With the return of the whole star myth, Alice Cooper fits perfectly. He loved Hollywood and can rap endlessly about movies and actors.

"This whole star thing has been taught by TV" - Cooper breaks into the refrain of a TV show opening theme - "We go on stage to exhaust the audience to the point where they can't take anymore. And that's exactly what Liza Minnelli does, or Barbara Streisand or Bette. That's what Frank Sinatra used to do."

So being an actor, Alice Cooper is a very different character off-stage. Offstage he's pretty normal.

"I'm an all-American kid. Just like Fred McMurray or Ozzie Nelson."

He has a new idea for his stage show, but it reluctant to talk in case someone steals it. But apparently it's the most spectacular yet.

He commented: "It's like Alice has done the electric chair, the guillotine, and the hanging - and this new one is the ultimate test. Can Alice survive!"

Getting back to the offstage Alice, he knows exactly how much he can drink before a show and rarely exceeds his limit. But occasionally the onstage Alice takes over.

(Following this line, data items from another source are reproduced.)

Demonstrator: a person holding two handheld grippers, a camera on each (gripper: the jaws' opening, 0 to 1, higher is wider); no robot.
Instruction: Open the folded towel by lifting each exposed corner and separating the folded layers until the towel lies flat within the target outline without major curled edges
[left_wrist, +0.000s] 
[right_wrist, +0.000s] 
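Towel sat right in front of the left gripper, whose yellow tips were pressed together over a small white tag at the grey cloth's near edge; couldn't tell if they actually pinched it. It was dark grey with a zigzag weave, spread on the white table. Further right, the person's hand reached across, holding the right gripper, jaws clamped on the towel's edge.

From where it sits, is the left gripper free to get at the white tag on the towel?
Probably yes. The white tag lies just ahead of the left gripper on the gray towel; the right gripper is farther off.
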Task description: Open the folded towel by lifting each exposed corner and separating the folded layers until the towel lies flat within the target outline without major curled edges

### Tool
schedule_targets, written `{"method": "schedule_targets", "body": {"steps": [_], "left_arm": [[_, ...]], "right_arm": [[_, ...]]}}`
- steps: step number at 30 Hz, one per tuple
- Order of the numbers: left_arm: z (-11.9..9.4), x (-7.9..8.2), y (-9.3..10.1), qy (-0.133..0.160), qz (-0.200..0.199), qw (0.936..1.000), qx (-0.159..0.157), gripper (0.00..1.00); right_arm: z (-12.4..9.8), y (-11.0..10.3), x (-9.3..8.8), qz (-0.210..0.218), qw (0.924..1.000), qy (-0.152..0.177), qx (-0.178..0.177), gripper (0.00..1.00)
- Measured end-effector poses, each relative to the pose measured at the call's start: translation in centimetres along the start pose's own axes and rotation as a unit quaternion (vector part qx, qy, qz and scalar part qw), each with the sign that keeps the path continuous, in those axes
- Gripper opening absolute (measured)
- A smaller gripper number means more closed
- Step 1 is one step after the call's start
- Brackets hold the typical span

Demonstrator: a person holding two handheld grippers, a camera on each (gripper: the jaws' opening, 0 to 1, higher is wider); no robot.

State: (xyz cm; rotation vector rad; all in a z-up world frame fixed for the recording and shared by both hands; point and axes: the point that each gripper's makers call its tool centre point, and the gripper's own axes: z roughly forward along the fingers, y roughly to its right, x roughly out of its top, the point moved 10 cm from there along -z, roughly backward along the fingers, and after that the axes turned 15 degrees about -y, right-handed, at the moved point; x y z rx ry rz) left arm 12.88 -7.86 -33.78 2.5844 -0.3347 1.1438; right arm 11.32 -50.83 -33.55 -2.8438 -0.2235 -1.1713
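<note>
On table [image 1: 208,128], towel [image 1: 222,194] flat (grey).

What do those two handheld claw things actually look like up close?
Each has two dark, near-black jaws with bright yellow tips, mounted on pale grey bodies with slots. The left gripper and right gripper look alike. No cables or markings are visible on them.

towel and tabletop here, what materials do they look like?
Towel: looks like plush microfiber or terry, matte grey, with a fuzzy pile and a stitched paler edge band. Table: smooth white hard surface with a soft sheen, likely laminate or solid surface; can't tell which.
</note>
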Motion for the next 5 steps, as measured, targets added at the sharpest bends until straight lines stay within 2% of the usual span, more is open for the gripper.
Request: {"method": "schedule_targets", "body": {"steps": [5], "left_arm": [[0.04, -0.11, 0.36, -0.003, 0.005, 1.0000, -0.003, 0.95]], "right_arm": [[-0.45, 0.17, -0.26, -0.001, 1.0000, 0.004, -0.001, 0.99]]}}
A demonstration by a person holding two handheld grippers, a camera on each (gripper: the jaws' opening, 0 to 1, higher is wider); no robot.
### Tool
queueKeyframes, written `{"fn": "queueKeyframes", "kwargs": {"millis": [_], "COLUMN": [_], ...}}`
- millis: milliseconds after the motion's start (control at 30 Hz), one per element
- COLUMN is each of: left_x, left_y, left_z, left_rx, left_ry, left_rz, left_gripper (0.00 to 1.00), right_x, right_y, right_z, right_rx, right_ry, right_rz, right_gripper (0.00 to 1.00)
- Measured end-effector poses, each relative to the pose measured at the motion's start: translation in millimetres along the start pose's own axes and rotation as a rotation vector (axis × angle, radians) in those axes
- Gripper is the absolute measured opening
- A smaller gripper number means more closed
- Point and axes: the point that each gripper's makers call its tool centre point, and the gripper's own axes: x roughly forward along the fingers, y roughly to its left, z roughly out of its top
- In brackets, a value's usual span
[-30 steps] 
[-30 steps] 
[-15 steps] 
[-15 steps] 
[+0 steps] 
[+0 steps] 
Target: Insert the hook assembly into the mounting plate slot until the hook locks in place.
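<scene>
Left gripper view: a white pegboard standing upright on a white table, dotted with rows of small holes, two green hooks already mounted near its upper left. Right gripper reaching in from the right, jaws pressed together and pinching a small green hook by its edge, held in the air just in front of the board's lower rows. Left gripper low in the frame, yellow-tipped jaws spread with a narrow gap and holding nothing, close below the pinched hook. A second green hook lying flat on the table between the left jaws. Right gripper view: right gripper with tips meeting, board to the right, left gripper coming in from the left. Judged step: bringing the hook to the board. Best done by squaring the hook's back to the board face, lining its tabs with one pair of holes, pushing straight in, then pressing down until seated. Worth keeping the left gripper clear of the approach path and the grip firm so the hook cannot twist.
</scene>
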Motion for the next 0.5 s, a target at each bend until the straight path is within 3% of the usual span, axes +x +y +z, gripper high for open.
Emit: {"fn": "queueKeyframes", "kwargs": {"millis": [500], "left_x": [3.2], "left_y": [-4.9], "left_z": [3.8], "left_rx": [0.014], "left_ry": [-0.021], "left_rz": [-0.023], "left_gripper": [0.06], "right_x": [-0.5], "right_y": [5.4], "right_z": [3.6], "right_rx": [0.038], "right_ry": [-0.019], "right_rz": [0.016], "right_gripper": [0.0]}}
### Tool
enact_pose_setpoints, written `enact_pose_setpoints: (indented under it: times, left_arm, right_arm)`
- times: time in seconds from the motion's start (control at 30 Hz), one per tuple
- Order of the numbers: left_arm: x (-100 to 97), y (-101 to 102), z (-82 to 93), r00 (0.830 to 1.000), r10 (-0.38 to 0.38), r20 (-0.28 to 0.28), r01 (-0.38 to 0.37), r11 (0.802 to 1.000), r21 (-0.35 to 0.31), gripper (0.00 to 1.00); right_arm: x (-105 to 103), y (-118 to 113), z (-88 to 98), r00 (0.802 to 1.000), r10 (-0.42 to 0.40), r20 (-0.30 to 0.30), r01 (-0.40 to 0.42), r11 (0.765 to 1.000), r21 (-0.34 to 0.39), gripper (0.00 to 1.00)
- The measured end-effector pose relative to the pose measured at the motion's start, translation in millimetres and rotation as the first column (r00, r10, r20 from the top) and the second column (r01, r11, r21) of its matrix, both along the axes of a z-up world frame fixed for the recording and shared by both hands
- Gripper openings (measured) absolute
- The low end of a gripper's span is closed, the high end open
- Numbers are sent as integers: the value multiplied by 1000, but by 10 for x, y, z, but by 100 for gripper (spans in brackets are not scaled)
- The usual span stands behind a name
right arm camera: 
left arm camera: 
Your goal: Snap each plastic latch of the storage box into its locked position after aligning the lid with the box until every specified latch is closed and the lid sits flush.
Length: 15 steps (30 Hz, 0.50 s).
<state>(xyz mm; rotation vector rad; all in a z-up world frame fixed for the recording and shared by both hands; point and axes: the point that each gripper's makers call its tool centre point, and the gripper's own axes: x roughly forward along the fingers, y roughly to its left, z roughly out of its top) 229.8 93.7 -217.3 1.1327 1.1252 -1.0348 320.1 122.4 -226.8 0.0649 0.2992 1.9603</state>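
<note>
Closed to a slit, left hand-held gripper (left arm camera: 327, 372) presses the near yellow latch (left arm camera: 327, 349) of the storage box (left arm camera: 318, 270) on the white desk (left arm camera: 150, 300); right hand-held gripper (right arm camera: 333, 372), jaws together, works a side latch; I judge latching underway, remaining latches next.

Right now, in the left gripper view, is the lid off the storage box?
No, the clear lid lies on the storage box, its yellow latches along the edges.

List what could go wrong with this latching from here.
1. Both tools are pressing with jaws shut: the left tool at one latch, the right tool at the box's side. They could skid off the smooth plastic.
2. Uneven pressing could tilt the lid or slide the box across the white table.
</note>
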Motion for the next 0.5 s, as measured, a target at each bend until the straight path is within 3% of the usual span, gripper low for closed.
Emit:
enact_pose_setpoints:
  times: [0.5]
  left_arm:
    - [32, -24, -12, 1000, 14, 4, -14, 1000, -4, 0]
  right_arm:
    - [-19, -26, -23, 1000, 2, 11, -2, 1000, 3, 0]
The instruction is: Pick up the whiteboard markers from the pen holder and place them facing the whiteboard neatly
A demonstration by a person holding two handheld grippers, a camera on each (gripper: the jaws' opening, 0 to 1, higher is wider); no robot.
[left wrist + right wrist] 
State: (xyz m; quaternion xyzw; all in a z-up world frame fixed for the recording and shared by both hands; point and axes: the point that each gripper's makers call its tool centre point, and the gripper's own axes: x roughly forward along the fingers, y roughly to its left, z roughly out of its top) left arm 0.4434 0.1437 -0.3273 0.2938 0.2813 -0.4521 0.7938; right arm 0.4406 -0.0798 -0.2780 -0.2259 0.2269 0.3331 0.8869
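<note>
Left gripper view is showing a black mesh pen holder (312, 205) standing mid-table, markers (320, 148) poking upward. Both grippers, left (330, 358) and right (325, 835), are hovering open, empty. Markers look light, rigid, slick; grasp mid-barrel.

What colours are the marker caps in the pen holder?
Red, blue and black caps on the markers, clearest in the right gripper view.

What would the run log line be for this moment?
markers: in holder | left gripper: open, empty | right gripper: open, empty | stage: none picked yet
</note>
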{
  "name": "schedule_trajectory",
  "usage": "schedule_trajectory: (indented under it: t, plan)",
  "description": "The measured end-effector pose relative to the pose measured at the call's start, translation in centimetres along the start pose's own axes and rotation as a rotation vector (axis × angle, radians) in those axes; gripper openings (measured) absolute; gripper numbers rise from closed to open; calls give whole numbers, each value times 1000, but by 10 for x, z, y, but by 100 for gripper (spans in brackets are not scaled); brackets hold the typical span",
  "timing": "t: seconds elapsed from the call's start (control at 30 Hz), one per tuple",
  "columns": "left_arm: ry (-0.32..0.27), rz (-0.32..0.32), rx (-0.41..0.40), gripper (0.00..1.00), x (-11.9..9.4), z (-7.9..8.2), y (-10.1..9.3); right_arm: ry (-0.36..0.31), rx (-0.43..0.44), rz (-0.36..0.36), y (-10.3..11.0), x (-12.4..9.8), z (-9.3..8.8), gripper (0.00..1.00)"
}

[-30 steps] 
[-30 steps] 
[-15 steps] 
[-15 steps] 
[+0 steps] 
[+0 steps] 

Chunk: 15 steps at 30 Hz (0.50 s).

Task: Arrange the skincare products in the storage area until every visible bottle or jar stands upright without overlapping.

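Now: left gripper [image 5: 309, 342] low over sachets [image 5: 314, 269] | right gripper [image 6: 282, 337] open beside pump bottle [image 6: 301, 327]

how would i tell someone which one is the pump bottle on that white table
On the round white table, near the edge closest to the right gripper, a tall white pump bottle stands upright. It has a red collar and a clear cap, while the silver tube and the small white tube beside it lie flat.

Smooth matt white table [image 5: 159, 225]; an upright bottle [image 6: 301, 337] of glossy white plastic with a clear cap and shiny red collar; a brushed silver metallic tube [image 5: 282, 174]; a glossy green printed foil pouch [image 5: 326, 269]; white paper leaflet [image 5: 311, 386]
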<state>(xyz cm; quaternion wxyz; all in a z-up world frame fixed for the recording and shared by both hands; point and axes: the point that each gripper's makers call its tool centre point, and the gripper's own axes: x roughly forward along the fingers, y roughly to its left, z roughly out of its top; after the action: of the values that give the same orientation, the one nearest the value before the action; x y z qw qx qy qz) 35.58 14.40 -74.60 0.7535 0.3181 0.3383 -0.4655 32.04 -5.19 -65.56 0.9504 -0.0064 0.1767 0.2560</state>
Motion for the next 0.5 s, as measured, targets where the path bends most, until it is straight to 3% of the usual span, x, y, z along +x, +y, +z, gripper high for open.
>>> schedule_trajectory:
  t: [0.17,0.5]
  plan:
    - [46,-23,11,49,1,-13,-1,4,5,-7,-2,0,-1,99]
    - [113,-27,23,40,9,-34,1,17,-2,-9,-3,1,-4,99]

"I have my drinking schedule down. I know how many beers I can drink before a show. I can't drink whisky any less than an hour before a show or I'll pass out in the middle of the set."

We know Cooper's a great movie buff, so when are we gonna see his debut on the big screen? Well, it seems the time is rapidly approaching. The Cooper gang have been filming bizarre sequences all over the country. All of them no doubt funny. All of them pointless.

"We're doing a movie containing all sorts of insane scenes. They don't make any sense, but that's the point of the movie.

"I'll tell you about one scene," said Alice getting all excited like a little kid. "A guy comes out of a party in a holiday Inn room. He's really starving, it's five in the morning, and room service is closed. Now you know how people leave the food they didn't eat on tables outside their rooms? Well, this guy sees this piece of cake with only five bites taken out of it; really delicious looking cake. So he starts eating it and it's really good.

"All of a sudden the door opens and there's this old man standing there with blisters bleeding all over his mouth, and he gasps - don't eat the cake. Then he falls over dead. The guy runs to his room and desperately rinses with Listerine. It ends right there and goes into something totally different.

"The whole thing will just be little vignettes. We have an Indian attack on our limousine at the airport. It's real Sam Peckinpah westernish. To make it real Peckinpah we filled water balloons with stage blood so the car is covered in blood.

Yeah, folks, the image of Alice Cooper is a complex one. But Cooper is just smart enough to pull it off. Cooper is a pro.

"The image is so frail that if one thing goes wrong you destroy all that's been built up," says the star of stage and screen. "All the publicity has to fit the image. We did press conferences in all those 62 cities last year. It was like I was talking in my sleep. I didn't know what I was saying.

"At the end of the conference I'd always say everything was a lie. That's a good creative interview. I mean, you don't believe anything I've told you. Do you?